[jira] [Commented] (BEAM-3499) Watch can make no progress if a single poll takes more than checkpoint interval

ASF GitHub Bot (JIRA) Wed, 24 Jan 2018 17:55:05 -0800

    [ 
https://issues.apache.org/jira/browse/BEAM-3499?page=com.atlassian.jira.plugin.system.issuetabpanels:comment-tabpanel&focusedCommentId=16338590#comment-16338590
 ]


ASF GitHub Bot commented on BEAM-3499:
--------------------------------------

jkff opened a new pull request #4483: [BEAM-3499, BEAM-2607] Gives the runner 
access to positions of SDF claimed blocks
URL: https://github.com/apache/beam/pull/4483
 
 
   This addresses the following issues:
   
   * https://issues.apache.org/jira/browse/BEAM-3499 Watch can make no progress 
if a single poll takes more than checkpoint interval
   * https://issues.apache.org/jira/browse/BEAM-2607 Enforce that SDF must 
return stop() after a failed tryClaim() call
   
   The former is the primary motivation for this PR. This PR changes SDF 
checkpointing timer countdown to start from the first claimed block, rather 
than from the beginning of `@ProcessElement`. This requires giving the runner 
visibility into claimed blocks.
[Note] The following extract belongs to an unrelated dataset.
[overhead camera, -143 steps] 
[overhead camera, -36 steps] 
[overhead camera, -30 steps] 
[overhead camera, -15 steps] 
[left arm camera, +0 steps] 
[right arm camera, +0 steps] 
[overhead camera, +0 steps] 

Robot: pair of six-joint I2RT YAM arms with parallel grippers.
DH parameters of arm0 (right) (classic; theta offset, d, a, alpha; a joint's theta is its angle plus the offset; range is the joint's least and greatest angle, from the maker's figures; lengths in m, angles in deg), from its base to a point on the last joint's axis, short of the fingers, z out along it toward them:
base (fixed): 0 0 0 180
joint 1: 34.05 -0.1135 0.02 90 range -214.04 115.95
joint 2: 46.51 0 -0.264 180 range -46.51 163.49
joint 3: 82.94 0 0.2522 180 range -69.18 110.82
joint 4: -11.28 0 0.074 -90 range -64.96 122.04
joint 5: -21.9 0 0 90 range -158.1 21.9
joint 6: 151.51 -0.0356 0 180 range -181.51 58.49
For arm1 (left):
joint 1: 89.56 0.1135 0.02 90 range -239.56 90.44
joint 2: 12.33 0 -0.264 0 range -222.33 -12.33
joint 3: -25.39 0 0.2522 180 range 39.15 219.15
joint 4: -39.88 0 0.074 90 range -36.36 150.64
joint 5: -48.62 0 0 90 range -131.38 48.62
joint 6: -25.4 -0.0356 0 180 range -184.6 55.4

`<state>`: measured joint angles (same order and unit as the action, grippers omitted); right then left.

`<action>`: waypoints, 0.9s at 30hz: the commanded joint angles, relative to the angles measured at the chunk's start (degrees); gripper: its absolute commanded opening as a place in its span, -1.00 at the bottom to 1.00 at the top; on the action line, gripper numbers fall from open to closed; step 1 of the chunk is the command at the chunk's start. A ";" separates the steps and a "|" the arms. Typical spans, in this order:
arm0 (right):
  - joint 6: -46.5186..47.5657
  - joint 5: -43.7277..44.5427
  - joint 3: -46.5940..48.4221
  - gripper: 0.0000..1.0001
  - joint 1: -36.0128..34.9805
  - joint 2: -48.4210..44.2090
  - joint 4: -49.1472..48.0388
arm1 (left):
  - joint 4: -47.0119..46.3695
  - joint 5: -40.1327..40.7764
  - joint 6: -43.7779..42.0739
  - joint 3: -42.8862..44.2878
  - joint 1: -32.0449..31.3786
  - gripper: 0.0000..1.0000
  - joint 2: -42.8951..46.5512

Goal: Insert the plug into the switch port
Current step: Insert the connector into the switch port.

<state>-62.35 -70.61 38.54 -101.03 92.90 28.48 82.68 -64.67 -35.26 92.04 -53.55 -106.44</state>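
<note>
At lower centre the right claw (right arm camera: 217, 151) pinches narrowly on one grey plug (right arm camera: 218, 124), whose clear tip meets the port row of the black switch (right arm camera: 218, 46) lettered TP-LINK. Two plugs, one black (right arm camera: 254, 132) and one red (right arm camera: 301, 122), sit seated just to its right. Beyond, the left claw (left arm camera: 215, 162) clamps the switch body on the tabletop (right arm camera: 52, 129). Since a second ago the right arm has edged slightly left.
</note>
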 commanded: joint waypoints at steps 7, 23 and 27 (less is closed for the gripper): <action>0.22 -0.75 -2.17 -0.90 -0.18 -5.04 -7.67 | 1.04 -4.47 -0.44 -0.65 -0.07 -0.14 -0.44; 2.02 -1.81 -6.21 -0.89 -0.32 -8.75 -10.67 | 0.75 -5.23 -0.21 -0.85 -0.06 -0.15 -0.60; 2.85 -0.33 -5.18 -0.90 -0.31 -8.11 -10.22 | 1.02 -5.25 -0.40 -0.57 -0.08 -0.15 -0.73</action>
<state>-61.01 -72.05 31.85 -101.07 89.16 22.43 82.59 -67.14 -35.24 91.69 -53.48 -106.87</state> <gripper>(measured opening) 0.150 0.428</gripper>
Such visibility enables fixing BEAM-2607 as 
well. It also is a required part of implementing SDF splitting over Fn API 
(tracked separately).
   
   This PR also, of course, changes the Watch transform to the new API; and, 
while we're at it, does some related improvements:
   
   * Compresses Watch.GrowthState using Snappy. E.g. with 100k files, the 
encoded state is about 3MB instead of 8MB. Compressing it much more is 
difficult because the state includes uncompressible hashes. To address this, 
one must shard the filepattern, or implement the improvements suggested in 
https://issues.apache.org/jira/browse/BEAM-2680 .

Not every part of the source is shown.